See also: Taxi Driver: Lyft is as Bad for St. Louis Workers as Walmart, Fast Food

Lyft has criticized the restraining order as a bullying tactic, especially because the company says it wasn't aware that the taxi commission was filing a restraining order until after the judge had approved it.

"We never received notice or an opportunity to appear in court to defend ourselves, drivers and passengers prior to the injunction being issued," says Paige Thelen, spokeswoman for Lyft. "This violates our due process rights under the U.S. Constitution. We will defend our rights and the rights of drivers and passengers in court. We will not let bullying and intimidation by the taxi commission keep the people of St. Louis from exploring this new model of community-powered, safe rides and economic opportunity."

See also: Judge Says Lyft Must Stop in St. Louis; Lyft Calls Restraining Order "Bullying and Intimidation"

In the meantime, Lyft has no intention of following the judge's order and ceasing operations in St. Louis. Lyft announced a new partnership with MetLife Auto & Home Monday to improve its $1 million liability insurance policy.

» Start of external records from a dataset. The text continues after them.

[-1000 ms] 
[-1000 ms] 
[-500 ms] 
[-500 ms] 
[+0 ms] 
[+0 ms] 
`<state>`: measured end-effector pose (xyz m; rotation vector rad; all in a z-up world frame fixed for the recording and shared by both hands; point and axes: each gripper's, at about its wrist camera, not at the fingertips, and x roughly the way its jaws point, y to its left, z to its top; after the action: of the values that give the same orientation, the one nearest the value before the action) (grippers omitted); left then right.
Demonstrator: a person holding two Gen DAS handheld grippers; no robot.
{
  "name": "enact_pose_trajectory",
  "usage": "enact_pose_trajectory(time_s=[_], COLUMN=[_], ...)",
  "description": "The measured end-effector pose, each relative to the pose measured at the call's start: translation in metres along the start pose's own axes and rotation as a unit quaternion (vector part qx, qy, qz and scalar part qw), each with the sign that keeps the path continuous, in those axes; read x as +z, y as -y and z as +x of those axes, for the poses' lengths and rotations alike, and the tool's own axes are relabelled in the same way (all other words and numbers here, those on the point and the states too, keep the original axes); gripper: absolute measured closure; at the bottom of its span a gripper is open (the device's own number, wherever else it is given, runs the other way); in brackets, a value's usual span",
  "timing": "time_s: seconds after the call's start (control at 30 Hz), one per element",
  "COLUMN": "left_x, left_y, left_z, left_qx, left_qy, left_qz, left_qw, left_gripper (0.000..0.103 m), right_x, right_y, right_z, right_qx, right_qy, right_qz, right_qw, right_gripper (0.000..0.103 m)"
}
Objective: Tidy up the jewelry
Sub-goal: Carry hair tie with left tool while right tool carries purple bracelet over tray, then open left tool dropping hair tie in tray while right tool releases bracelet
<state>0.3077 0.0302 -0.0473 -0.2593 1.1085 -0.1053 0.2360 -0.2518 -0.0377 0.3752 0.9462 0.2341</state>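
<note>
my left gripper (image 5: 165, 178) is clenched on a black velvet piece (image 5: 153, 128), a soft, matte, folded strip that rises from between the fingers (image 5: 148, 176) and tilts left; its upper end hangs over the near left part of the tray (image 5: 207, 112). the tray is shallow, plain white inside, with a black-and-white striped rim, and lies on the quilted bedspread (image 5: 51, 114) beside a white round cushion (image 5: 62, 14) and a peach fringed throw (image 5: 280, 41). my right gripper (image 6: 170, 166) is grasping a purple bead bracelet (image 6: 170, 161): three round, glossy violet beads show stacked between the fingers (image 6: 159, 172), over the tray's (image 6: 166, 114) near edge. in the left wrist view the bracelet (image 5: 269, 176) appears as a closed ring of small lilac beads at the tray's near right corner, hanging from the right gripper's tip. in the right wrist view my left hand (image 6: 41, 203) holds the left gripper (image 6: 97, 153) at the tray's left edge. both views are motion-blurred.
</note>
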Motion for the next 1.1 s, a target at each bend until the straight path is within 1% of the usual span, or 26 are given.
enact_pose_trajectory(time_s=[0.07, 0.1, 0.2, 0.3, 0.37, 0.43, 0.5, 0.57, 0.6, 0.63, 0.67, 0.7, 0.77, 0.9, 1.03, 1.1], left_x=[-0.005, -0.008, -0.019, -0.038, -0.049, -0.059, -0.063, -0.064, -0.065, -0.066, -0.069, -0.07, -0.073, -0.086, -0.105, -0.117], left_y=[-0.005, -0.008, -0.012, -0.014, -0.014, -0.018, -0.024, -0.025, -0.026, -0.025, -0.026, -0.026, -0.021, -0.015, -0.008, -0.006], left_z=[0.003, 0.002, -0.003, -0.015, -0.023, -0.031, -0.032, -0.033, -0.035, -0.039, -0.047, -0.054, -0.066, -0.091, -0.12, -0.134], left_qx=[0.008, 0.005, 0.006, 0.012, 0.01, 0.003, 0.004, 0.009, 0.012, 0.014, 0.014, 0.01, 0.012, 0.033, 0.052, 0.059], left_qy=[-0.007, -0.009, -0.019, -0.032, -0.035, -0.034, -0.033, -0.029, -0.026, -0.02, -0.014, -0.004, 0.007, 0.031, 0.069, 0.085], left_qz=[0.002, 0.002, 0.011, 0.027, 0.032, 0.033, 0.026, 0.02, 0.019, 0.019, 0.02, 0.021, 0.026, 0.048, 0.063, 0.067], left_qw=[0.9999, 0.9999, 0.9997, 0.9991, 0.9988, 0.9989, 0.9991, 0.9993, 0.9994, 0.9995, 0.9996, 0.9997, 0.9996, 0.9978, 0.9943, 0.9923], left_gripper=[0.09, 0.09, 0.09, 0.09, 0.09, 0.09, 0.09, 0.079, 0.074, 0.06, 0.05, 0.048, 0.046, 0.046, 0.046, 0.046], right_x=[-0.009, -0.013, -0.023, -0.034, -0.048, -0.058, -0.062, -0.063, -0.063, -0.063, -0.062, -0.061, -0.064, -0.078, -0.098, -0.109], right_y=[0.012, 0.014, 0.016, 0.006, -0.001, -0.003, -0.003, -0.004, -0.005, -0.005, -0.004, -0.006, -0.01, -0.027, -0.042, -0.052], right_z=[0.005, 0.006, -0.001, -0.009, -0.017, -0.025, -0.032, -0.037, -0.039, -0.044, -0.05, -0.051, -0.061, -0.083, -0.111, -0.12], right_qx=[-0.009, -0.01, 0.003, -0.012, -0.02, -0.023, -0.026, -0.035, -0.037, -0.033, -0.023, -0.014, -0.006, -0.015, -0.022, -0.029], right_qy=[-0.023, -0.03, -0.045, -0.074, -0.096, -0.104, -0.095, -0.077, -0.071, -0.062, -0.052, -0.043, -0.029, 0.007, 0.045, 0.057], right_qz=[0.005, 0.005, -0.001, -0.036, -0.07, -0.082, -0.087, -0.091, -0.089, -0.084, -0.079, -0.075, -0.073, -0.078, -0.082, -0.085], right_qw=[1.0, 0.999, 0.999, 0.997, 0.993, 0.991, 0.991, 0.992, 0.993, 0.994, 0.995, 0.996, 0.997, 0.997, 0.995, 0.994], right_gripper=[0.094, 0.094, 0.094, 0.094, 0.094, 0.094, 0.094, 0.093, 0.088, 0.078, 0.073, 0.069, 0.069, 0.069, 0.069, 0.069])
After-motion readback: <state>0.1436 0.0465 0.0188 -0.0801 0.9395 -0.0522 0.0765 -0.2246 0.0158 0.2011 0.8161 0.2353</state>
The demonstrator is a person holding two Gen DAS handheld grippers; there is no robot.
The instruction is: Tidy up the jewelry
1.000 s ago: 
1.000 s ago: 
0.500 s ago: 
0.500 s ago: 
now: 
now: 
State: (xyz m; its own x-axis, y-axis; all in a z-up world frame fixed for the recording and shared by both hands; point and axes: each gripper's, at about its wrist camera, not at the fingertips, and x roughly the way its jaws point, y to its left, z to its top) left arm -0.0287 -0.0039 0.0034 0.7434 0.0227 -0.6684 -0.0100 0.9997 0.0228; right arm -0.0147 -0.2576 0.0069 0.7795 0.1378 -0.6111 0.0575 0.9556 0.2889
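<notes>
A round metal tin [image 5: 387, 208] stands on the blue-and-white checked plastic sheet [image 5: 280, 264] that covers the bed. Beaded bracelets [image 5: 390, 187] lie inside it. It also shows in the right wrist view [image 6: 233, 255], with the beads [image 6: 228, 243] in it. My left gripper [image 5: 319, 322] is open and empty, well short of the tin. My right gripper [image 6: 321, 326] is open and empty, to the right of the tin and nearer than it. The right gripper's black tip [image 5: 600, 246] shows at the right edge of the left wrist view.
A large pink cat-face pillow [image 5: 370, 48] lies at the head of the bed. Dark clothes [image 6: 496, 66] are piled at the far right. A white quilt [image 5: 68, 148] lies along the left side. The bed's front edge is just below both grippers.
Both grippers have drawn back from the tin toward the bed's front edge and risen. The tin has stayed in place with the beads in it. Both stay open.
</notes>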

"This arrangement is designed to help Lyft continue setting the highest standard for trust and safety in peer-to-peer transportation," Lyft writes on the company blog. "In the coming months, we will work together with MetLife Auto & Home to develop insurance solutions that will further protect Lyft's drivers and passengers when utilizing this new sharing economy platform."

Another app-based ride-for-hire company, Uber, is poised to launch in St. Louis once it gets the license the taxicab commission specially designed for ride-sharing businesses. Uber has been petitioning for changes to the ride-for-hire rules -- with support from Mayor Francis Slay.

Those changes will go before the taxi commission at its next meeting May 22.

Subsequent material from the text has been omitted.